Monday, 15 November 2021

19 November: The Gettysburg Address

On this date in 1863Abraham Lincoln delivered the famous Gettysburg Address. 10 things you might not know about it:

  1. Why was Lincoln making a speech that day at all? He had been asked to speak at the dedication ceremony of a new national cemetery in a town called Gettysburg. About six months before, the Union had triumphed over Robert E. Lee’s Confederate forces at the Battle of Gettysburg—often considered the turning point of the Civil War, but there had been heavy losses on both sides, many of them buried in temporary battlefield graves. The new cemetery was to be their final resting place. Committee leader David Mills invited Abraham Lincoln to deliver “a few appropriate remarks” at the dedication ceremony.
  2. Abraham Lincoln's wasn't the main speech at the event. The keynote speaker was actually Edward Everett, a former Harvard president, U.S. congressman and governor of Massachusetts, and Millard Fillmore’s secretary of state. He spoke for two hours compared to Lincoln's two minutes. His speech was 13,607 words long compared to Lincoln's 272.
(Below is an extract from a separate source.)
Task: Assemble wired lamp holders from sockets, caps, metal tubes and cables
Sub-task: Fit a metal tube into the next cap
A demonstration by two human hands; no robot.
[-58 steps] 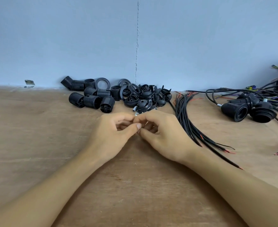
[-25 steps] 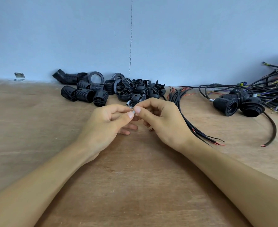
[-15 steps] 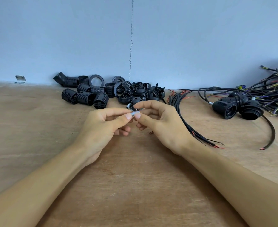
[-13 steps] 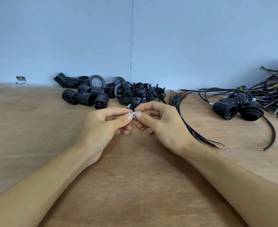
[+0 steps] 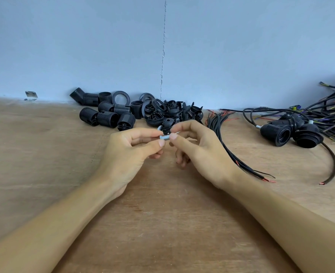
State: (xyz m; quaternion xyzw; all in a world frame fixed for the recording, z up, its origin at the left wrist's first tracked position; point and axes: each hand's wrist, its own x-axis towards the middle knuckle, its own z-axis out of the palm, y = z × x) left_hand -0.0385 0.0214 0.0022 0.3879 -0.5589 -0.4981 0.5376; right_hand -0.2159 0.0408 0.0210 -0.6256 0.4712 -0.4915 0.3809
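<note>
Above the middle of the table [image 5: 44, 154], the left hand [image 5: 127, 152] pinches a short threaded metal tube [image 5: 164, 137] between thumb and forefinger, its other fingers curled under. The right hand [image 5: 200, 150] meets it, thumb and forefinger closed on the tube's other end. Along the far edge, against the wall, lie black threaded sockets [image 5: 107, 117] and, just to their right, a heap of black caps [image 5: 162, 111]. A bundle of black cables [image 5: 218, 123] runs past the right wrist. Near the far right corner sit two wired lamp holders [image 5: 277, 133] beside a tangle of wires [image 5: 330, 113].
</note>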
  3. Everett was, nonetheless, full of admiration for Lincoln's speech. In fact he wrote to him the next day and said: “I should be glad, if I could flatter myself that I came as near to the central idea of the occasion, in two hours, as you did in two minutes.”
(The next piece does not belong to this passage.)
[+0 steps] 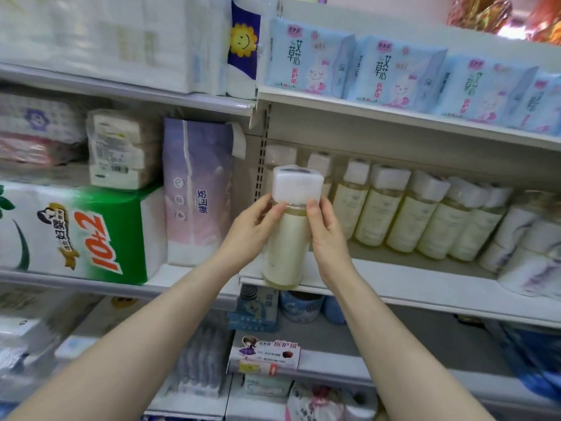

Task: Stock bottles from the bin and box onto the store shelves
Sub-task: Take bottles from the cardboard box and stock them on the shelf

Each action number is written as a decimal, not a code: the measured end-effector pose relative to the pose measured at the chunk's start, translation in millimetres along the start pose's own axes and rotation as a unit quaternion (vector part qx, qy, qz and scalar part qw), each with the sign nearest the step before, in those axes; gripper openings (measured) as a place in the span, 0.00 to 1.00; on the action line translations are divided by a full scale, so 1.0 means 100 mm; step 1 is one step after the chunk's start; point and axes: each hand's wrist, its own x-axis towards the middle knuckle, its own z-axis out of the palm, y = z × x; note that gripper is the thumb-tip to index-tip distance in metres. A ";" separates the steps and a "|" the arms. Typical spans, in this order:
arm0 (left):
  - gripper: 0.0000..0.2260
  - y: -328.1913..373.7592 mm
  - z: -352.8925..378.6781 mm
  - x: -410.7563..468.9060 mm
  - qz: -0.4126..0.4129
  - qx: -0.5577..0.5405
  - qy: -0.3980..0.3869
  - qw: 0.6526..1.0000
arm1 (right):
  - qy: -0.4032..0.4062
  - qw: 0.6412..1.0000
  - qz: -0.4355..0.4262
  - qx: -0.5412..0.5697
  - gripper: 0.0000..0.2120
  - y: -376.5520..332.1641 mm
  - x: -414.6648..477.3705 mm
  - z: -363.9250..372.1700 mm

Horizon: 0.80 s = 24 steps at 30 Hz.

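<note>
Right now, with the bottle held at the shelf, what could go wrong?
The bottle has its base at the front lip of the shelf; released here, it may tip off. The left hand and right hand grip it high, just under the cap, so the base could swing. Pushed back carelessly, it might knock the row close behind.

I see through one wide-angle camera worn on the head, close to the cream metal store shelves [425,287] and facing them, tipped slightly downward. Both forearms enter from the bottom corners and meet at mid-frame, where the left hand [255,229] and right hand [328,238] hold a pale yellow plastic bottle with a white square cap [287,247]. Shelf edges slope down to the right and blur toward the borders.
</note>
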 end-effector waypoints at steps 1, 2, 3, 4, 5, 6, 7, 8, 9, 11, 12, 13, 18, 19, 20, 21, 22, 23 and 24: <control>0.12 -0.07 0.00 -0.04 -0.016 -0.002 -0.013 1.000 | 0.005 1.000 -0.006 -0.030 0.22 0.07 -0.06 0.00; 0.10 -0.13 0.00 -0.08 -0.035 -0.009 -0.024 0.999 | 0.006 0.998 -0.008 -0.064 0.24 0.15 -0.13 0.00; 0.10 -0.19 0.00 -0.12 -0.053 -0.024 -0.035 0.998 | 0.009 0.994 -0.005 -0.106 0.28 0.24 -0.23 0.01; 0.10 -0.24 -0.01 -0.15 -0.069 -0.033 -0.048 0.996 | 0.015 0.987 0.001 -0.160 0.32 0.33 -0.33 0.03; 0.13 -0.29 -0.01 -0.18 -0.079 -0.039 -0.062 0.994 | 0.023 0.976 0.009 -0.216 0.35 0.41 -0.44 0.06; 0.16 -0.32 -0.02 -0.20 -0.088 -0.041 -0.074 0.993 | 0.032 0.964 0.017 -0.263 0.36 0.46 -0.54 0.10; 0.19 -0.34 -0.02 -0.21 -0.093 -0.043 -0.081 0.991 | 0.040 0.955 0.022 -0.293 0.36 0.50 -0.60 0.13; 0.20 -0.34 -0.03 -0.22 -0.096 -0.041 -0.085 0.991 | 0.045 0.950 0.022 -0.307 0.36 0.54 -0.62 0.14; 0.20 -0.35 -0.03 -0.23 -0.095 -0.037 -0.085 0.991 | 0.045 0.951 0.024 -0.306 0.35 0.54 -0.60 0.15; 0.18 -0.35 -0.06 -0.23 -0.090 -0.020 -0.080 0.993 | 0.028 0.958 0.035 -0.282 0.34 0.53 -0.52 0.14; 0.17 -0.34 -0.07 -0.24 -0.085 -0.010 -0.077 0.993 | 0.015 0.963 0.043 -0.264 0.33 0.51 -0.47 0.11; 0.16 -0.36 -0.09 -0.25 -0.078 -0.001 -0.072 0.994 | 0.002 0.969 0.053 -0.241 0.32 0.49 -0.43 0.09; 0.23 -0.42 -0.16 -0.33 -0.055 0.042 -0.043 0.997 | -0.028 0.988 0.084 -0.125 0.23 0.48 -0.31 0.01; 0.23 -0.42 -0.17 -0.34 -0.055 0.054 -0.033 0.996 | -0.033 0.990 0.089 -0.103 0.23 0.47 -0.30 0.01; 0.23 -0.44 -0.18 -0.33 -0.056 0.065 -0.024 0.996 | -0.039 0.991 0.097 -0.079 0.22 0.49 -0.28 0.00; 0.23 -0.45 -0.19 -0.33 -0.055 0.071 -0.017 0.996 | -0.050 0.992 0.099 -0.062 0.23 0.50 -0.28 0.00; 0.22 -0.48 -0.19 -0.32 -0.054 0.075 -0.013 0.996 | -0.059 0.992 0.095 -0.058 0.25 0.53 -0.29 -0.01; 0.22 -0.49 -0.19 -0.31 -0.051 0.077 -0.010 0.996 | -0.064 0.992 0.085 -0.069 0.29 0.55 -0.29 -0.01; 0.22 -0.50 -0.18 -0.30 -0.047 0.076 -0.007 0.996 | -0.061 0.991 0.074 -0.090 0.33 0.58 -0.30 -0.01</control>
  4. Lincoln himself had doubts about his speech: his reply to Everett was that he was pleased to know that his speech hadn't been a total failure.
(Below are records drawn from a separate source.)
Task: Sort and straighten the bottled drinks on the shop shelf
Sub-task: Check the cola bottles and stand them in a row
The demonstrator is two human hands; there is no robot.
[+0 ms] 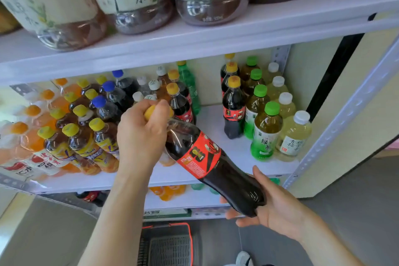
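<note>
A dark cola bottle (207,162) with a red label lay tilted in front of the middle shelf (226,147), held between both hands. The left hand (140,134) was closed around its yellow cap and neck at the upper end. The right hand (274,207) cupped its base from below, fingers curled under it.

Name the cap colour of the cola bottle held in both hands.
Yellow, on the cola bottle; head view, partly covered by the left hand.
</note>
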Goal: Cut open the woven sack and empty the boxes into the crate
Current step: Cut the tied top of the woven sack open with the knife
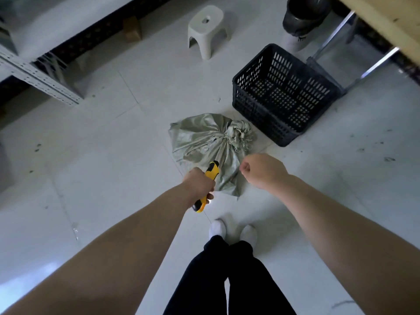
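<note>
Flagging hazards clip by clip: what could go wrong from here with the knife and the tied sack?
1. The left hand grips the yellow utility knife near the closed right hand; a slip might cut it.
2. Cutting the sack body instead of its knotted neck could slice whatever is inside.

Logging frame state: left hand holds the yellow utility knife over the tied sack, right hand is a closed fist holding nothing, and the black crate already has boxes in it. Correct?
Not quite. The head view shows the black crate empty: only its perforated floor is visible, no boxes. The rest holds: left hand grips the yellow utility knife over the tied sack, right hand is a closed fist holding nothing.
</note>
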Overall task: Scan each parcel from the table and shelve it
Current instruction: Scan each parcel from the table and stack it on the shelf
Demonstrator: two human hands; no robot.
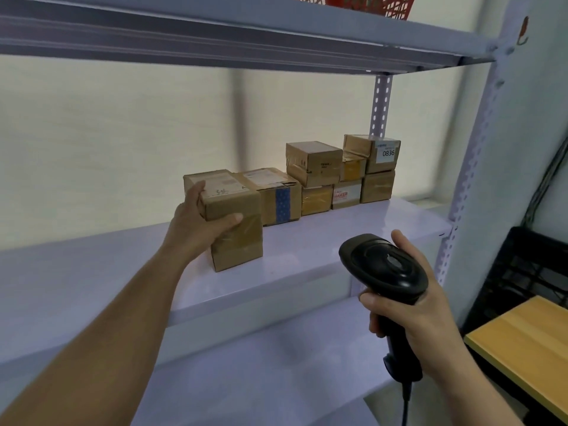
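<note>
A brown taped cardboard parcel (233, 222) stands on the pale metal shelf (92, 278), and my left hand (196, 222) grips its left side, thumb across the front. It sits just left of a parcel with blue tape (278, 195). Further right, several small cardboard parcels (341, 170) are stacked in two layers; one carries a label reading 0836 (388, 153). My right hand (408, 315) holds a black barcode scanner (382, 265) by its handle, in front of the shelf edge, head facing up toward me.
An upper shelf (246, 35) overhangs, with a red mesh basket (368, 4) on it. A perforated upright post (473, 167) bounds the shelf at right. A wooden table corner (522, 339) and a black crate (528, 265) sit at the lower right. A lower shelf (261, 379) shows below.
</note>
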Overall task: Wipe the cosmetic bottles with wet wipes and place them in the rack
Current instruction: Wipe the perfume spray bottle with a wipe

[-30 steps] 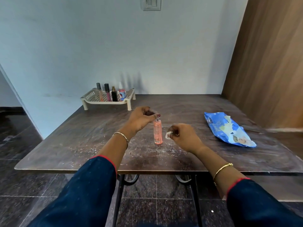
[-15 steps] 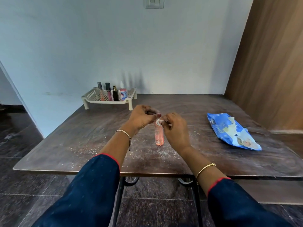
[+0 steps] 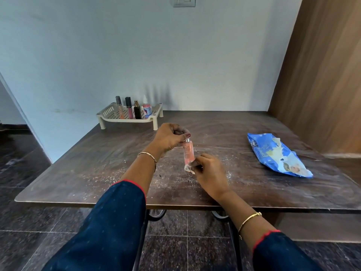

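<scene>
A slim pink bottle (image 3: 188,151) with a silver neck is held upright, slightly tilted, over the middle of the table. My left hand (image 3: 169,138) pinches its top. My right hand (image 3: 209,171) presses a small white wet wipe (image 3: 188,167) against the bottle's lower end. At the back left stands the cream rack (image 3: 109,116), holding several cosmetic bottles (image 3: 137,110) upright in a row.
A blue pack of wet wipes (image 3: 277,154) lies open on the right side of the brown table (image 3: 78,167). White dust speckles the tabletop near my hands. A wooden panel rises on the right, a pale wall behind.
My right hand with the wipe slid from the bottle's top down to its base. My left hand kept hold of the top, and the bottle tilted a little.
</scene>
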Tool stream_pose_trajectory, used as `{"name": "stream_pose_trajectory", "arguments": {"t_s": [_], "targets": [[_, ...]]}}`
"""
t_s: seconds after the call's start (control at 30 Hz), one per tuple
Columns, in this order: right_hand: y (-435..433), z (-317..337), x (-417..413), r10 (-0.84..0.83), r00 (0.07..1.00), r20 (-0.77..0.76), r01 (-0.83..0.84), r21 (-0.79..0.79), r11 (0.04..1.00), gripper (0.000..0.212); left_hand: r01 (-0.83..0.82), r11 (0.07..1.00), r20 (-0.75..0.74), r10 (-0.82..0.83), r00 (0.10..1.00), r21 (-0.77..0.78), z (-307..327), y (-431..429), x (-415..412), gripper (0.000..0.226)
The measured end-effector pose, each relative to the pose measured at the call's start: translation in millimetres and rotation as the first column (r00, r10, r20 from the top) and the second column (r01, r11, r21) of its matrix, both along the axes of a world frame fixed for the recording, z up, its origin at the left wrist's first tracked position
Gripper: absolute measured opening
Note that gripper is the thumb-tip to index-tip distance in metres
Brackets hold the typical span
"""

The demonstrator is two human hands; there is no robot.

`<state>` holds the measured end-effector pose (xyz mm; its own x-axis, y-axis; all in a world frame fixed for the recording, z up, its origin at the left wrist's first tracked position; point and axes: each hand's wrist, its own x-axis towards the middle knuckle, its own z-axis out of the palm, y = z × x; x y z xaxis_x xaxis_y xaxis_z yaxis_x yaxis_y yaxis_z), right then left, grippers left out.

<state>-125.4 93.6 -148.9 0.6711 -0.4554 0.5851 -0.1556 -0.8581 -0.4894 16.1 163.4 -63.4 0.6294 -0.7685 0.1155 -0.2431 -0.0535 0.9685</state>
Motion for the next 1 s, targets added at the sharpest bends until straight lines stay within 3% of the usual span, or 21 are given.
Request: {"name": "stream_pose_trajectory", "arguments": {"t_s": [0.17, 0.37, 0.5, 0.83, 0.9, 1.0], "targets": [[-4.7, 11.6, -5.6, 0.067, 0.992, -0.108, -0.063, 0.043, 0.997, 0.008, 0.008, 1.0, -0.002, -0.008, 1.0, -0.016, -0.5, 1.5, -0.7, 0.008], [-20.2, 52.3, 10.0, 0.028, 1.0, 0.011, -0.027, -0.04, 0.999, 0.008, 0.013, 1.0, 0.051, -0.013, 0.999, 0.005, 3.2, 0.1, -5.5, 0.009], [-13.2, 41.2, 7.5, -0.005, 0.995, 0.097, 0.014, -0.098, 0.995, 0.005, 0.048, 0.999, 0.052, -0.048, 0.998, -0.004, 2.8, -0.1, -6.4, 0.011], [2.3, 11.2, -4.0, 0.061, 0.966, -0.252, -0.091, -0.11, 0.99, 0.007, 0.023, 1.0, 0.038, -0.023, 0.999, 0.02, 4.1, -5.1, -9.2, 0.012], [1.1, 12.1, -4.7, 0.062, 0.972, -0.225, -0.084, -0.092, 0.992, 0.006, 0.007, 1.0, 0.047, -0.009, 0.999, 0.029, 4.8, -7.8, -10.3, 0.016], [-3.9, 17.1, -5.0, 0.028, 0.999, -0.043, -0.029, -0.033, 0.999, 0.005, -0.02, 0.999, 0.079, 0.016, 0.997, 0.05, 6.8, -10.4, -13.0, 0.014]]}}
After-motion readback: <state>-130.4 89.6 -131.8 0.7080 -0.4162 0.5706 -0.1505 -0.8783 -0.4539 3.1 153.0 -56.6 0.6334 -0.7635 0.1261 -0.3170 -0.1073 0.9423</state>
  5. Not everyone was as impressed. The newspapers of the time published reviews that weren't exactly glowing. Pennsylvania’s Daily Patriot and Union dismissed the speech as “silly remarks” and The Chicago Times said: “the cheek of every American must tingle with shame as he reads the silly flat dishwatery utterances of a man who has to be pointed out to intelligent foreigners as the president of the United States.” In Britain, The Times commented, the ceremony “was rendered ludicrous by some of the sallies of that poor President Lincoln.”
  6. According to legend, Lincoln composed the speech on the back of an Envelope on the train journey to Gettysburg, although there is evidence that wasn't the case. One of the early copies was written on official White House stationery, which suggests that Lincoln drafted his speech before leaving home and added finishing touches it the night before. Historians have furthermore noted that the drafts were written in neat, even handwriting, which would have been impossible to achieve on a moving train. However, Harriet Beecher Stowe insisted at the time that the speech had taken "only a few moments" to compose and industrialist Andrew Carnegie, who claimed to have lent Lincoln a pen with which to scrawl on the back of an envelope.
  7. Lincoln was suffering from the onset of smallpox when he delivered the speech. He'd complained of feeling weak on the train journey and dizzy on the morning of the speech. On his return, he became quite ill with a high fever, headaches, backaches, and scarlet blisters all over his skin. Modern doctors have suggested that he had smallpox and was lucky to survive, but he recovered and resumed his regular presidential duties three weeks later.
  8. While the dedication ceremony was in progress, and presumably during Lincoln's speech, some of the dead from the battle were being buried nearby.
  9. There are five manuscript copies of the speech in existence. Lincoln wrote out a couple for his private secretaries John Nicolay and John Hay, for safe keeping. These are both housed in the Library of Congress. Sometime later, Lincoln made three more copies. One was for Everett, which is now kept at the Illinois State Historical Library; another, now at Cornell University, was requested by historian George Bancroft; and a third, for Bancroft’s stepson, Colonel Alexander Bliss, is now kept in the Lincoln Room of the White House. The five copies are all slightly different, so there is disagreement about which is the most accurate. Some people think the most accurate version is the Associated Press transcription from the actual event.
  10. The famous phrase, "government of the people, by the people, for the people" comes from this speech, as Lincoln declared that such a government "shall not perish from the earth." Today, the aircraft carrier USS Abraham Lincoln has as its ship's motto the phrase "shall not perish".